Mr. Grace jerked on the reins. Cat’s Meat flung his legs apart, fell forward, fell backward, came to rest and grunted. He was for all the world like a chair giving way and making a desperate effort to hold together; only Cat’s Meat was always successful in dodging disruption—a chair in collapse isn’t.
“I see yer, Mr. Piece o’ Sucked Thread. I see yer. Yer cawn’t ‘ide from a man as sees double. Come h’out o’ that there shadder. Come h’out inter the blessed light. ‘No shadders yonder, no temptations there,’ as they sing in the H’Army o’ Salwashun.”
When there was no answer, Mr. Grace continued his harangue. “Blokey, yer ain’t got a chawnce in the world. I knows yer by yer ‘ang-dawg h’air. Yer wanted by the cops, I’ll bet a tanner. It’s Christmas h’Eve, blokey, so I won’t be ‘ard on yer; but yer’ve got ter pay fer ridin’ in me keb. Every bloke ‘as, or else I whacks ‘im on the snout.”
“Shish! Wot’s the matter?” The shadow by the wall spoke and stirred.
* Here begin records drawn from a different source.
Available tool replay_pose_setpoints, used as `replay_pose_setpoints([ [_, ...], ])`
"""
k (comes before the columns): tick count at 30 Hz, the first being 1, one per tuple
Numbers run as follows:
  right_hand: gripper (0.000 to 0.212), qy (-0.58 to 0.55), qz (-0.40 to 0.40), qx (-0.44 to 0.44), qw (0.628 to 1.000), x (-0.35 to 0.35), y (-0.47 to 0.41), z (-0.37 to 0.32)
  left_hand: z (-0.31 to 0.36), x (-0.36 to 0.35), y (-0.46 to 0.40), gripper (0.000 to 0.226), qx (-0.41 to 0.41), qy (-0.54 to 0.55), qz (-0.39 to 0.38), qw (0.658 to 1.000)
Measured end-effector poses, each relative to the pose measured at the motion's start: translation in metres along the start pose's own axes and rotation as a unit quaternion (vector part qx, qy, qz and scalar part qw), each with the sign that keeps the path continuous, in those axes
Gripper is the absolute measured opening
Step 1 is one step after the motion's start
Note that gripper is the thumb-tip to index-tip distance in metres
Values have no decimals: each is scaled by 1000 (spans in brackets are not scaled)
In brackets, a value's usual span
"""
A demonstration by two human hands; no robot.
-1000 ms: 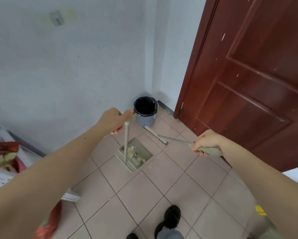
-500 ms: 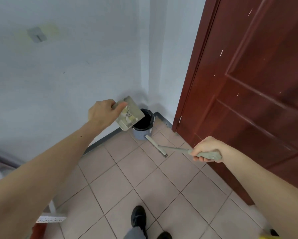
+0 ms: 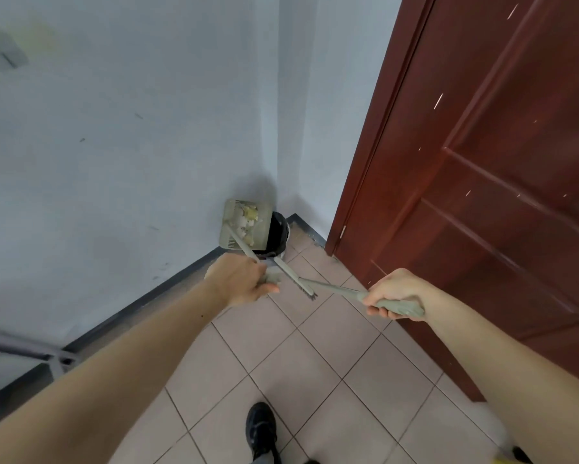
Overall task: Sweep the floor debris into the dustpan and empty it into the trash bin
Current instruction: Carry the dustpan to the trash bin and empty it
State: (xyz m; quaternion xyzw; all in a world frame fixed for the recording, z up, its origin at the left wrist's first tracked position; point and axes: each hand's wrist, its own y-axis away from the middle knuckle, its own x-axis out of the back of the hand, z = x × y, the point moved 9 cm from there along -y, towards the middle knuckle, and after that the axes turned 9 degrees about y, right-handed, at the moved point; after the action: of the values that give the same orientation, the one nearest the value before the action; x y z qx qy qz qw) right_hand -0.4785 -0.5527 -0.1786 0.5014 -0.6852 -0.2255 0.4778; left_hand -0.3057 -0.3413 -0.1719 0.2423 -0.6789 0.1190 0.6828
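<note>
dustpan [image 3: 246,226], judged light stiff plastic best steered from its long handle's end, is gripped there by the left hand [image 3: 239,279] and tipped over the black-lined trash bin [image 3: 278,234] in the corner, pale scraps clinging inside, while the right hand [image 3: 396,293] grips the broom [image 3: 296,276], its head low over the tiles.

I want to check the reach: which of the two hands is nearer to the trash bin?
Left. The left hand grips the dustpan handle just in front of the trash bin; the right hand holds the broom, farther toward the door.
</note>
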Motion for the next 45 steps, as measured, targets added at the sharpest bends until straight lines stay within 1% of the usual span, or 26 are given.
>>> replay_pose_setpoints([
  [5, 23, 7, 4, -1, 1000, 1, -11, -3, 18, -19, -2, 68, -75, -20, -40, 996],
  [10, 7, 13, 1, -5, 1000, 0, -11, -5, 18, -35, -2, 70, -88, -55, -60, 993],
  [14, 6, 15, 6, -7, 1000, 2, -12, -6, 15, -47, 0, 68, -83, -79, -82, 990],
  [17, 9, 17, 9, -5, 1000, 0, -14, -6, 18, -50, -1, 64, -79, -83, -88, 990],
  [20, 5, 17, 6, -6, 1000, -1, -14, -6, 32, -54, -5, 54, -108, -92, -107, 984],
  [23, 11, 19, 10, -7, 1000, 1, -16, -6, 35, -63, -6, 48, -99, -97, -151, 979],
  [25, 15, 20, 12, -7, 1000, 2, -15, -5, 34, -64, -7, 48, -93, -101, -156, 978],
  [30, 21, 13, 9, 1, 1000, 3, -12, -7, 25, -55, -10, 52, -113, -109, -128, 979],
  [33, 24, 14, 9, 10, 1000, 5, -10, -9, 17, -42, -15, 66, -123, -123, -93, 980],
  [36, 21, 28, 0, 14, 1000, 10, -1, -16, 9, -19, -22, 70, -127, -135, -52, 981],
  [38, 18, 30, -9, 24, 999, 15, 6, -24, 2, 0, -27, 68, -129, -149, -25, 980],
  [42, 36, 42, -24, 43, 998, 24, 18, -40, -19, 46, -42, 66, -106, -173, 24, 979],
  [45, 33, 27, -30, 47, 998, 36, 31, -55, -38, 85, -52, 69, -70, -164, 38, 983],
])
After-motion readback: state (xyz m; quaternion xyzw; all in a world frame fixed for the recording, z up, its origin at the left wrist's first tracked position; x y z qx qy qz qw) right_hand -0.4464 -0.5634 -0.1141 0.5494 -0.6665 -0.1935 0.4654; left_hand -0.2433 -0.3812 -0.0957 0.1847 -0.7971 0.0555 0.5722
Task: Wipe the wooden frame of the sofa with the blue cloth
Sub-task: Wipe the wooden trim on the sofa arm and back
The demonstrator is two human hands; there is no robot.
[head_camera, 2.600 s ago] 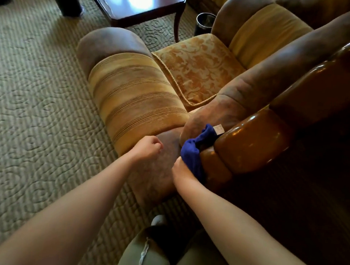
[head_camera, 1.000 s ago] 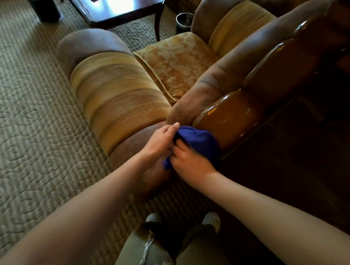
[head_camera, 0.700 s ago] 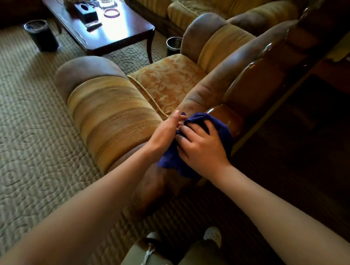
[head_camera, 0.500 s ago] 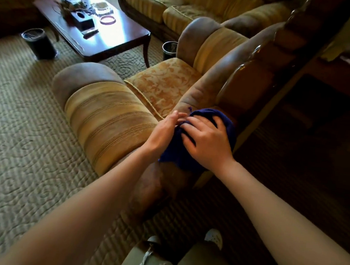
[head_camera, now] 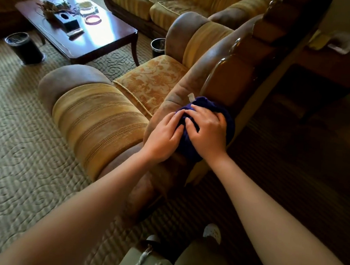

“Wot’s s’matter! I’ll let yer know wot’s s’matter if yer don’t pay me my fare. H’I druv yer from the Terrace and yer wuz goin’ ter King’s Cross, yer were. And yer opened the door by the pub darn there and jumped h’out.”
“You’re drunk, me man. H’I’m lookin’ fer the very chap yer blatherin’ about. Where did ‘e jump h’out?”
The detective stepped into the road so that the lights of the cab shone on him.
“Kum up, Cat’s Meat. I see nar; ‘e ain’t the feller.” Cat’s Meat came up one weary step and the wheels protested.
“No, yer don’t.” The detective caught hold of the reins. “Where’d this chap jump h’out?”
“‘Ands h’orf.” Mr. Grace rose up on his box threateningly, his whip raised as if about to bring it down. “‘Ands h’orf, I sye. Leave me prancin’ steed to ‘is own dewices, le’go o’ me gallopin’ charger.”